[Stored records]
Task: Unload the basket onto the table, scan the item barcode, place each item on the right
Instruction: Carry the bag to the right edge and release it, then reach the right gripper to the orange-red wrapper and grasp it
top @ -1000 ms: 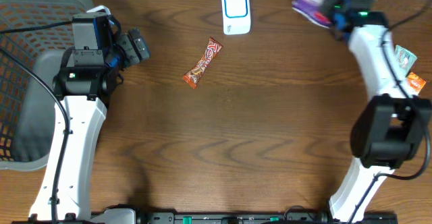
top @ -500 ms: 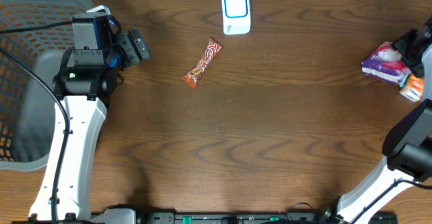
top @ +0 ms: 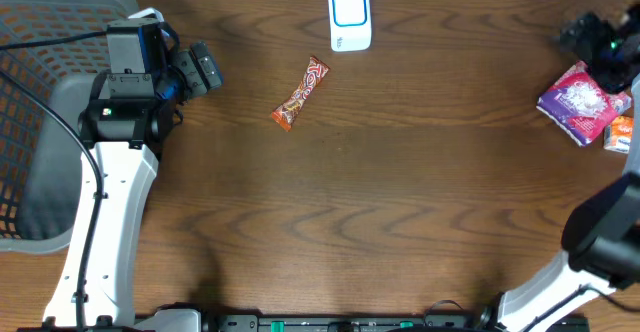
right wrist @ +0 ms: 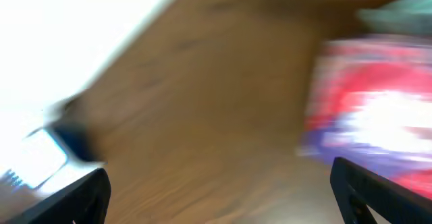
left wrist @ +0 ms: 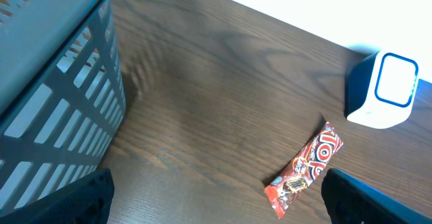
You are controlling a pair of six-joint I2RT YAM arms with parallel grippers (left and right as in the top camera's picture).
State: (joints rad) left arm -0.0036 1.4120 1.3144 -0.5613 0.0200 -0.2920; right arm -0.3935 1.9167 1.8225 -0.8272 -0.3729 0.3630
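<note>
Scanner (top: 349,17), a white box with a blue-framed window, stands at the far edge of the table (top: 380,202), near its middle. Candy bar (top: 301,93) in a red-orange wrapper lies flat and diagonal in front of the scanner, slightly to its left and apart from it. The left wrist view shows the same pair, with the bar (left wrist: 305,169) below the scanner (left wrist: 383,90).

Left gripper (top: 207,69) hovers beside the basket (top: 40,122), pointing toward the candy bar and well apart from it. Its fingers (left wrist: 88,197) stand wide apart at the lower corners of the wrist view, released, with nothing between them.

Right gripper (top: 583,37) is at the far right of the table, just above a purple packet (top: 583,102) that lies flat on the wood. An orange packet (top: 618,132) sits just beside the purple one, at the table edge. The right wrist view is heavily blurred. It shows the fingers (right wrist: 378,190) spread wide and empty, with the purple packet (right wrist: 378,123) as a red and purple smear beyond them.
</note>
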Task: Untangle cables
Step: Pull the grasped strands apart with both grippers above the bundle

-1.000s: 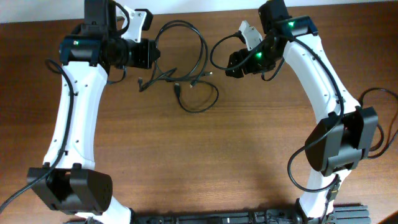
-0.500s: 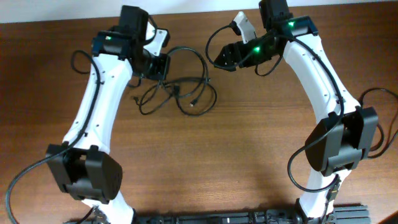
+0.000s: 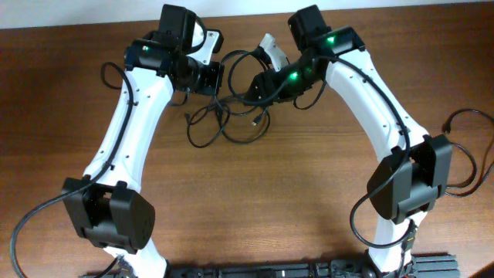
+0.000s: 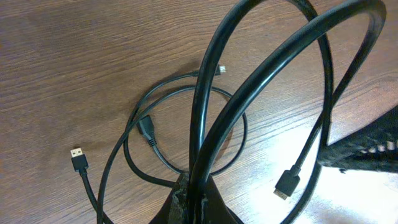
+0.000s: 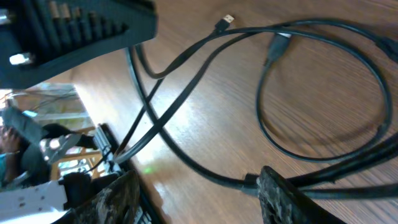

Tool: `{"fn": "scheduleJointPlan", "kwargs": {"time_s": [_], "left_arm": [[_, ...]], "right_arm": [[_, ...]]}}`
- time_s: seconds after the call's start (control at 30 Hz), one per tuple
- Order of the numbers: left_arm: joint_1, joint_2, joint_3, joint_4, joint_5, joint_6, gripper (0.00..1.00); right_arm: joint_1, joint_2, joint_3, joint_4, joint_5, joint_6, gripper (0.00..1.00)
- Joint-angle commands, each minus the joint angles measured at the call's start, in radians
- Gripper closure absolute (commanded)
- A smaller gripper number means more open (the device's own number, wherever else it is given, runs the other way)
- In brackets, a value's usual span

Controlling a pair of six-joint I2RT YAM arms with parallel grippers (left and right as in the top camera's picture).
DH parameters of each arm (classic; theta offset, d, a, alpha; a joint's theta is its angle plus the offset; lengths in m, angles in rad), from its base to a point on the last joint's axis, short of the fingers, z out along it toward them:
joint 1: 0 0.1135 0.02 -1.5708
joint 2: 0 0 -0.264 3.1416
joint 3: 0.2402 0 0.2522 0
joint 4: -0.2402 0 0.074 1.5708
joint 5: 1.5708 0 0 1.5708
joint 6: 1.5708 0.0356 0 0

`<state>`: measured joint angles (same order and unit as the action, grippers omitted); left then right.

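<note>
Crowding the cables: left arm reaching in from one side and right arm from the other, wrists meeting over the far middle of the tabletop and covering the top of the tangle from overhead.
In the way: black housing of the left arm filling the upper left of the right wrist view; dark ribbed part cutting into the right edge of the left wrist view.
Cables, position: thin black cords looped and crossed in one tangle, lying on the wood just below both wrists, some strands lifted off it.
Left tool: closed on the cables, two strands pinched at the pads and arching upward.
Right tool: jaws standing apart, one cord running past the fingers; touching or not, cannot tell.
Other wiring: thicker black wire curling beside the right arm's base, well apart from the tangle.
Surface: brown wood grain with a slight sheen.
Room: pale strip along the far edge; black rail at the near edge; blurred clutter beyond the tabletop in the right wrist view.
Count: arms, two; plug ends in the left wrist view, four: flat silver-tipped plug, dark plug, small pale tip, plug inside the loops; cords too entwined to number.
</note>
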<state>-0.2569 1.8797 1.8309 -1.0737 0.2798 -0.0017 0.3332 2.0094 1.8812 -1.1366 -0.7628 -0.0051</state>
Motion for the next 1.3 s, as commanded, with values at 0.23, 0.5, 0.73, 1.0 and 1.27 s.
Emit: {"fn": "scheduleJointPlan", "kwargs": {"time_s": [0.23, 0.5, 0.73, 1.0, 1.27], "left_arm": [[0.002, 0.006, 0.003, -0.012, 0.041, -0.013, 1.0], [0.002, 0.006, 0.003, -0.024, 0.147, -0.013, 1.0], [0.004, 0.006, 0.003, -0.024, 0.345, -0.013, 1.0], [0.004, 0.006, 0.003, -0.056, 0.139, -0.011, 0.11], [0.004, 0.006, 0.002, -0.079, 0.028, -0.005, 0.1]], "right_arm": [[0.008, 0.057, 0.002, -0.013, 0.128, 0.228, 0.46], [0.008, 0.059, 0.002, 0.175, 0.128, 0.332, 0.46], [0.008, 0.059, -0.019, 0.174, 0.129, 0.388, 0.96], [0.008, 0.059, -0.037, -0.089, 0.591, 0.38, 0.96], [0.006, 0.059, -0.037, -0.151, 0.576, 0.219, 0.96]]}}
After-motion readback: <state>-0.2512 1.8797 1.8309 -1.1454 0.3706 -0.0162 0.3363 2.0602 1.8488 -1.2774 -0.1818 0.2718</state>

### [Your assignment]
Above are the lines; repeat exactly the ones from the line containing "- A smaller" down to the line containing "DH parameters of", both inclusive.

### [Result of the task]
- A smaller gripper number means more open (the device's own number, wherever else it is given, runs the other way)
- In brackets, a value's usual span

Controlling a pair of six-joint I2RT YAM arms with parallel grippers (left and right as in the top camera's picture).
DH parameters of each arm (classic; theta offset, d, a, alpha; a joint's theta is its angle plus the offset; lengths in m, angles in rad), from its base to a point on the last joint's axis, short of the fingers, z out along it toward them:

There is nothing else to this exercise.